START SOURCE MATERIAL

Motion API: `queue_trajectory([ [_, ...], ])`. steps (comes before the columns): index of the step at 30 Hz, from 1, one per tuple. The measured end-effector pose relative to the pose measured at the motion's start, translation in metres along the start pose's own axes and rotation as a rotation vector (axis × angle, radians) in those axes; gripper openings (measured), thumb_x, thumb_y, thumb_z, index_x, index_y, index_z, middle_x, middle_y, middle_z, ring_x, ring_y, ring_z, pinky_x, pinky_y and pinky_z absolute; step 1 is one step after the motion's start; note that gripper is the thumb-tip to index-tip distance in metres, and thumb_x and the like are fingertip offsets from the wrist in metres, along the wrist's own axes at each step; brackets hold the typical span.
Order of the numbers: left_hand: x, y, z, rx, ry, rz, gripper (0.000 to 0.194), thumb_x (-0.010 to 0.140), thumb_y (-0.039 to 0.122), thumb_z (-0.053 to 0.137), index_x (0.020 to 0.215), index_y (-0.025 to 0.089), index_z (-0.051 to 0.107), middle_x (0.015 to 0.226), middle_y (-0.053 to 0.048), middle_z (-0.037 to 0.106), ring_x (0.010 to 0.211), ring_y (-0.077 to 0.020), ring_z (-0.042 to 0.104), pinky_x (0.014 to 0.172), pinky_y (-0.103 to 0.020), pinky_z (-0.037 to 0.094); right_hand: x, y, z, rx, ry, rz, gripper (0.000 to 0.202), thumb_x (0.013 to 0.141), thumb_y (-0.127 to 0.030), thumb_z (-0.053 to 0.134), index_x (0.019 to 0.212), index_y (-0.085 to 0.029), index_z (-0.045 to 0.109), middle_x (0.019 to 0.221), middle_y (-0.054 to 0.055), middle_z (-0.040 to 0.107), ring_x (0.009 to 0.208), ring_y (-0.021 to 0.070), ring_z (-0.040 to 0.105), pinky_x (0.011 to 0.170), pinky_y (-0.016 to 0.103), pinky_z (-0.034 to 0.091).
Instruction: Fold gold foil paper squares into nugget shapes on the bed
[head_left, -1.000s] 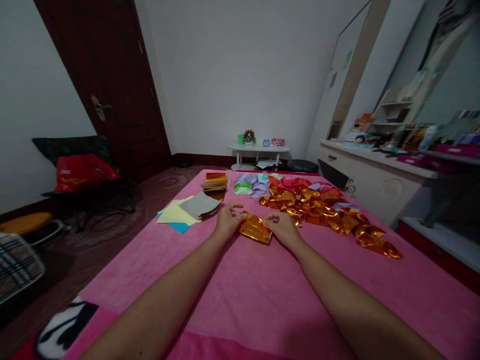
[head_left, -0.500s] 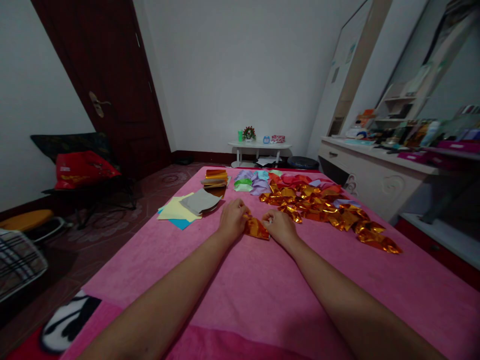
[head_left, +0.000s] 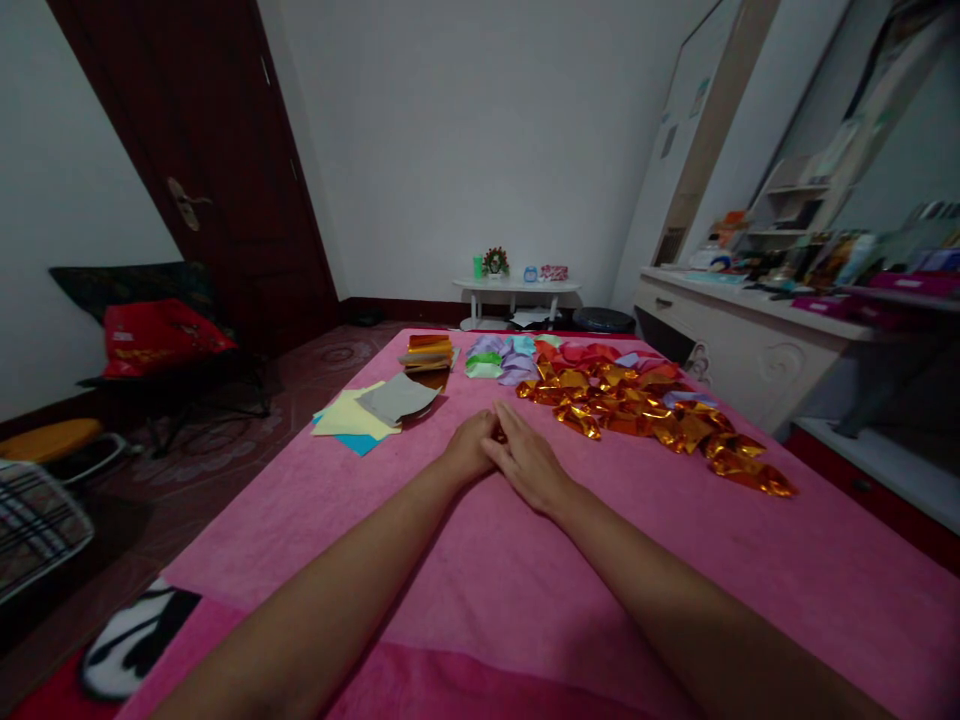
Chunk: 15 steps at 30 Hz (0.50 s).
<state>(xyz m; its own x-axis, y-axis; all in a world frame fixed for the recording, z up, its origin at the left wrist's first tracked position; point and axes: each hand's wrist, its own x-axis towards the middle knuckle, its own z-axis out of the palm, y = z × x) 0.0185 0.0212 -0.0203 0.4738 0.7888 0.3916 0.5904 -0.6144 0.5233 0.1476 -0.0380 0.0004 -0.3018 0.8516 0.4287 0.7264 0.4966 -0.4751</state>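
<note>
Over the middle of the pink cloth, my two hands meet. My left hand [head_left: 472, 445] is closed, and only a tiny dark-orange bit of the foil sheet [head_left: 501, 434] shows between the hands. My right hand [head_left: 529, 465] lies against its fingers with its own fingers stretched forward and the thumb apart. The rest of the foil is hidden. Beyond them to the right lies a heap of crumpled, shiny orange foil pieces [head_left: 622, 400]. Ahead are purple and green crumpled papers [head_left: 495, 358].
To the left are a grey sheet [head_left: 399, 398], yellow paper [head_left: 349, 413], blue paper [head_left: 360, 442] and a stack of orange foil [head_left: 429, 345]. The pink cloth [head_left: 450, 590] spreads beneath. A dresser [head_left: 735, 320] stands right, a small white table [head_left: 517, 286] at the back wall.
My right hand has moved left and flattened out against my left hand. The orange foil sheet, plainly seen between the hands before, is now almost wholly covered. The view has shifted slightly.
</note>
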Motion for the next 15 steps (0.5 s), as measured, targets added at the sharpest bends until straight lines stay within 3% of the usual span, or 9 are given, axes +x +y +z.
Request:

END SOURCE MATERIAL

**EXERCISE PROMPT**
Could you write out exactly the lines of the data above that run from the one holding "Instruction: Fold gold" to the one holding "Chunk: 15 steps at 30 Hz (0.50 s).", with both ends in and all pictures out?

**RESPONSE TO THIS TASK**
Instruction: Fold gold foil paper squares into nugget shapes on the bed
[head_left, -1.000s] 
[head_left, -0.500s] 
[head_left, +0.000s] 
Chunk: 15 steps at 30 Hz (0.50 s).

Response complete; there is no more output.